What is needed
Write out the listing below in full and exactly, leaving out every picture.

The data
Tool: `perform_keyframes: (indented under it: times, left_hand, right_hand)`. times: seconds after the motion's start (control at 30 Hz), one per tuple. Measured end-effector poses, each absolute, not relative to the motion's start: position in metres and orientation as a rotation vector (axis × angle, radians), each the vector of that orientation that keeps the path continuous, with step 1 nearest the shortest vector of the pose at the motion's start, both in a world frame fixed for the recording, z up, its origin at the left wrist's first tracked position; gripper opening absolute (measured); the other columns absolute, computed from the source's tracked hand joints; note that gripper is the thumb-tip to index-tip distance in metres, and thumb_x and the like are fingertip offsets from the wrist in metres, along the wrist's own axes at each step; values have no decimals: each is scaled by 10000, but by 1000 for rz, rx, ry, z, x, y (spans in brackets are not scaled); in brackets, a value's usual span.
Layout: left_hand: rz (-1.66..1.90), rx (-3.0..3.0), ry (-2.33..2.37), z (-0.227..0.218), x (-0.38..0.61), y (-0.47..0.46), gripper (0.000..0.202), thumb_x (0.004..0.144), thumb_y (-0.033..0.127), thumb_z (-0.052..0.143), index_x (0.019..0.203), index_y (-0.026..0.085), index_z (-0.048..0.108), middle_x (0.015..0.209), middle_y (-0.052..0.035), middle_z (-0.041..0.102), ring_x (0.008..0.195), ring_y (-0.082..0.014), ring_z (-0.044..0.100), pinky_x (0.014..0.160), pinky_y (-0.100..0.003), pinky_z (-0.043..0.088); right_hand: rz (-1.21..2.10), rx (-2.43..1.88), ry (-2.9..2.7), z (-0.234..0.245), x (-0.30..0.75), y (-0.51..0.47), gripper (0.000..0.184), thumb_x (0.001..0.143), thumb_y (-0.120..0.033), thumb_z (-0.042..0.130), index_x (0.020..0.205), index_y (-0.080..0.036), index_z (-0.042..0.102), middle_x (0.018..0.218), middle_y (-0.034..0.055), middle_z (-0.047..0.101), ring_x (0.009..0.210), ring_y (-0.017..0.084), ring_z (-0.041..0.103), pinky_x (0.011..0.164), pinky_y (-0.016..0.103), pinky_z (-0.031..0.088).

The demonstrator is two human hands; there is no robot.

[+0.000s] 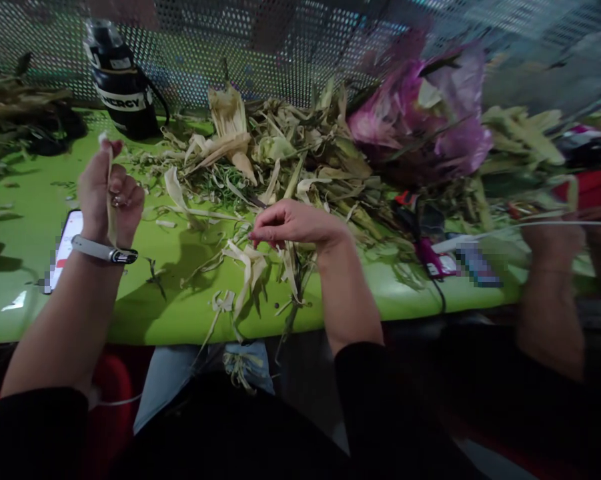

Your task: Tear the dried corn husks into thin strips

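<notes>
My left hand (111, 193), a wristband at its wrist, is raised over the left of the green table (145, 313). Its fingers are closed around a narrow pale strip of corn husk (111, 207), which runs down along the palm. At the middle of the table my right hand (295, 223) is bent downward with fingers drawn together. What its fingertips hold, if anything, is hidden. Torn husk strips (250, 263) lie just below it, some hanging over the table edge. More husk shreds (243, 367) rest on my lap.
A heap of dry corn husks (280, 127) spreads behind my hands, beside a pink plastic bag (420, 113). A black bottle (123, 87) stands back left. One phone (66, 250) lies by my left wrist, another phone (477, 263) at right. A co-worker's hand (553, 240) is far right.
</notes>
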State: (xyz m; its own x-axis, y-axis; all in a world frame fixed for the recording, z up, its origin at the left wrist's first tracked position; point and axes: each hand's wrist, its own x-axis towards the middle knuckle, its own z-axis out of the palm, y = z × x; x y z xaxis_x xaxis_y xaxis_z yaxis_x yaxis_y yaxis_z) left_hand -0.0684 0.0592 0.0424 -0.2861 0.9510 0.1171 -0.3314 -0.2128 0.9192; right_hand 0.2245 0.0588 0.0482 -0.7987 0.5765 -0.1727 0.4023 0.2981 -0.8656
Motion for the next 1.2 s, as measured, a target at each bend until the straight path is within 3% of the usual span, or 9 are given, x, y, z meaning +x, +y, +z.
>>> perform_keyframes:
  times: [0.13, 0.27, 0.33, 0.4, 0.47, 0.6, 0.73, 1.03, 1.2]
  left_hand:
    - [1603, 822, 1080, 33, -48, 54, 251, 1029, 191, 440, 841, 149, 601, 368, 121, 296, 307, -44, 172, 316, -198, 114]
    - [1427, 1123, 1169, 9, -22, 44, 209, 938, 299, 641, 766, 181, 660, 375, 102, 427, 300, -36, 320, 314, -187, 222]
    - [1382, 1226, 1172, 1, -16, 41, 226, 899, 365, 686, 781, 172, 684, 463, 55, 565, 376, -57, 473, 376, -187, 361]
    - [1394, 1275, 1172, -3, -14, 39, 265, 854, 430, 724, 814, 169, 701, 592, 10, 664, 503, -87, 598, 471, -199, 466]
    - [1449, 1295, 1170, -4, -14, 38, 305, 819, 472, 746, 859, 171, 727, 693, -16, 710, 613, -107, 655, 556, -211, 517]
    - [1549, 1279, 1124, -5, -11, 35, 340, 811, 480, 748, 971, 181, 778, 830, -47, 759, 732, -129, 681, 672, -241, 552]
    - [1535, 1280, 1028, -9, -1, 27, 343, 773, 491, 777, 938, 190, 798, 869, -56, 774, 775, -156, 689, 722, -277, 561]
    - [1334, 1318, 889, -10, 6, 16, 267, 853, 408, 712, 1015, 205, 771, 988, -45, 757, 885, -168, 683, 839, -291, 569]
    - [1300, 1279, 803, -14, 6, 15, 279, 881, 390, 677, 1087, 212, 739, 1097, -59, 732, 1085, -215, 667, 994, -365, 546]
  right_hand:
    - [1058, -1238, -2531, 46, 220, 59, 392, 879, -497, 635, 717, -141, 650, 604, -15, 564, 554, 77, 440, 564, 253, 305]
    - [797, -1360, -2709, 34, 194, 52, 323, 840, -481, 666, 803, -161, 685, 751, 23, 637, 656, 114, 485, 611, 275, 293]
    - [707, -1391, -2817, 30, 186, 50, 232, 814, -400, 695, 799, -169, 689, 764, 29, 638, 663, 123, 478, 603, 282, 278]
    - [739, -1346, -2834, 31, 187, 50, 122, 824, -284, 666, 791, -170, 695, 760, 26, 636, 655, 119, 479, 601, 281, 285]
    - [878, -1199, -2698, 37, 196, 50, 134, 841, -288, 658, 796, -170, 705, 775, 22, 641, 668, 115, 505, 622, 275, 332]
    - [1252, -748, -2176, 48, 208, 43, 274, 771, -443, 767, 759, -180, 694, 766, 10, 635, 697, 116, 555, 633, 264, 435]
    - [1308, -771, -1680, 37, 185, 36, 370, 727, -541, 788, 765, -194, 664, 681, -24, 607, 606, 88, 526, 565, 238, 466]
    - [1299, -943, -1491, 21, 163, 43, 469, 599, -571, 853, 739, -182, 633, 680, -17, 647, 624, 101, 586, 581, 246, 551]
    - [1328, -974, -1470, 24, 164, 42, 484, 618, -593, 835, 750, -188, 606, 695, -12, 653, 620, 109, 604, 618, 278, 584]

Your response
Tool: `perform_keyframes: (indented under it: times, left_hand, right_hand)`. times: seconds after the motion's start (control at 30 Hz), one per tuple. Measured end-effector poses, each absolute, not relative to the motion's start: position in metres and orientation as a rotation vector (axis × angle, radians), each the vector of that orientation that keeps the path continuous, with step 1 nearest the shortest vector of the pose at the motion's start, both in a world frame fixed for the recording, z up, its origin at the left wrist's first tracked position; gripper opening absolute (measured); the other columns absolute, computed from the source's tracked hand joints; note that gripper is the thumb-tip to index-tip distance in metres, and thumb_x and the like are fingertip offsets from the wrist in metres, along the wrist's own axes at each step; values have no decimals: each is scaled by 10000, but by 1000 for rz, rx, ry, z, x, y (spans in brackets are not scaled); in brackets, a value's usual span.
Layout: left_hand: rz (-1.66..1.90), rx (-3.0..3.0), ry (-2.33..2.37), z (-0.227..0.218), x (-0.38..0.61), y (-0.47..0.46), gripper (0.000..0.202), thumb_x (0.004..0.144), thumb_y (-0.033..0.127), thumb_z (-0.052..0.143), index_x (0.019..0.203), index_y (-0.026..0.085), index_z (-0.048..0.108), middle_x (0.015..0.209), middle_y (-0.052..0.035), middle_z (-0.041..0.102), ring_x (0.008..0.195), ring_y (-0.082..0.014), ring_z (-0.044..0.100), pinky_x (0.014..0.160), pinky_y (-0.100..0.003), pinky_z (-0.043..0.088); right_hand: rz (-1.21..2.10), rx (-2.43..1.88), ry (-2.9..2.7), z (-0.234..0.245), x (-0.30..0.75), y (-0.51..0.47), gripper (0.000..0.184), thumb_x (0.001..0.143), thumb_y (-0.120..0.033), thumb_z (-0.042..0.130), index_x (0.020..0.205), index_y (-0.080..0.036), index_z (-0.042..0.102), middle_x (0.018..0.218), middle_y (-0.034..0.055), middle_z (-0.047..0.101), ring_x (0.009..0.210), ring_y (-0.017..0.084), ring_z (-0.041..0.103), pinky_x (0.011..0.164), pinky_y (-0.016..0.103), pinky_z (-0.031..0.088).

The demonstrator is two human hands; there is no robot.

[+0.000s] 

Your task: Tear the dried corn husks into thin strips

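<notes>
My left hand (111, 193), a wristband at its wrist, is raised over the left of the green table (145, 313). Its fingers are closed around a narrow pale strip of corn husk (111, 207), which runs down along the palm. At the middle of the table my right hand (295, 223) is bent downward with fingers drawn together. What its fingertips hold, if anything, is hidden. Torn husk strips (250, 263) lie just below it, some hanging over the table edge. More husk shreds (243, 367) rest on my lap.
A heap of dry corn husks (280, 127) spreads behind my hands, beside a pink plastic bag (420, 113). A black bottle (123, 87) stands back left. One phone (66, 250) lies by my left wrist, another phone (477, 263) at right. A co-worker's hand (553, 240) is far right.
</notes>
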State: (xyz m; its own x-axis, y-axis; all in a world frame fixed for the recording, z up, its origin at the left wrist's first tracked position; point and axes: each hand's wrist, its own x-axis towards the middle knuckle, its own z-axis out of the palm, y = z × x; x y z xaxis_x xaxis_y xaxis_z yaxis_x yaxis_y yaxis_z) left_hand -0.0684 0.0592 0.0424 -0.2861 0.9510 0.1171 -0.3314 -0.2128 0.9192; right_hand 0.2245 0.0588 0.0482 -0.7987 0.5765 -0.1727 0.4023 0.2981 -0.8656
Motion for the next 1.2 s, as measured, a target at each bend until the straight path is within 3% of the usual span, or 9 are given, x, y, z meaning +x, +y, +z.
>>> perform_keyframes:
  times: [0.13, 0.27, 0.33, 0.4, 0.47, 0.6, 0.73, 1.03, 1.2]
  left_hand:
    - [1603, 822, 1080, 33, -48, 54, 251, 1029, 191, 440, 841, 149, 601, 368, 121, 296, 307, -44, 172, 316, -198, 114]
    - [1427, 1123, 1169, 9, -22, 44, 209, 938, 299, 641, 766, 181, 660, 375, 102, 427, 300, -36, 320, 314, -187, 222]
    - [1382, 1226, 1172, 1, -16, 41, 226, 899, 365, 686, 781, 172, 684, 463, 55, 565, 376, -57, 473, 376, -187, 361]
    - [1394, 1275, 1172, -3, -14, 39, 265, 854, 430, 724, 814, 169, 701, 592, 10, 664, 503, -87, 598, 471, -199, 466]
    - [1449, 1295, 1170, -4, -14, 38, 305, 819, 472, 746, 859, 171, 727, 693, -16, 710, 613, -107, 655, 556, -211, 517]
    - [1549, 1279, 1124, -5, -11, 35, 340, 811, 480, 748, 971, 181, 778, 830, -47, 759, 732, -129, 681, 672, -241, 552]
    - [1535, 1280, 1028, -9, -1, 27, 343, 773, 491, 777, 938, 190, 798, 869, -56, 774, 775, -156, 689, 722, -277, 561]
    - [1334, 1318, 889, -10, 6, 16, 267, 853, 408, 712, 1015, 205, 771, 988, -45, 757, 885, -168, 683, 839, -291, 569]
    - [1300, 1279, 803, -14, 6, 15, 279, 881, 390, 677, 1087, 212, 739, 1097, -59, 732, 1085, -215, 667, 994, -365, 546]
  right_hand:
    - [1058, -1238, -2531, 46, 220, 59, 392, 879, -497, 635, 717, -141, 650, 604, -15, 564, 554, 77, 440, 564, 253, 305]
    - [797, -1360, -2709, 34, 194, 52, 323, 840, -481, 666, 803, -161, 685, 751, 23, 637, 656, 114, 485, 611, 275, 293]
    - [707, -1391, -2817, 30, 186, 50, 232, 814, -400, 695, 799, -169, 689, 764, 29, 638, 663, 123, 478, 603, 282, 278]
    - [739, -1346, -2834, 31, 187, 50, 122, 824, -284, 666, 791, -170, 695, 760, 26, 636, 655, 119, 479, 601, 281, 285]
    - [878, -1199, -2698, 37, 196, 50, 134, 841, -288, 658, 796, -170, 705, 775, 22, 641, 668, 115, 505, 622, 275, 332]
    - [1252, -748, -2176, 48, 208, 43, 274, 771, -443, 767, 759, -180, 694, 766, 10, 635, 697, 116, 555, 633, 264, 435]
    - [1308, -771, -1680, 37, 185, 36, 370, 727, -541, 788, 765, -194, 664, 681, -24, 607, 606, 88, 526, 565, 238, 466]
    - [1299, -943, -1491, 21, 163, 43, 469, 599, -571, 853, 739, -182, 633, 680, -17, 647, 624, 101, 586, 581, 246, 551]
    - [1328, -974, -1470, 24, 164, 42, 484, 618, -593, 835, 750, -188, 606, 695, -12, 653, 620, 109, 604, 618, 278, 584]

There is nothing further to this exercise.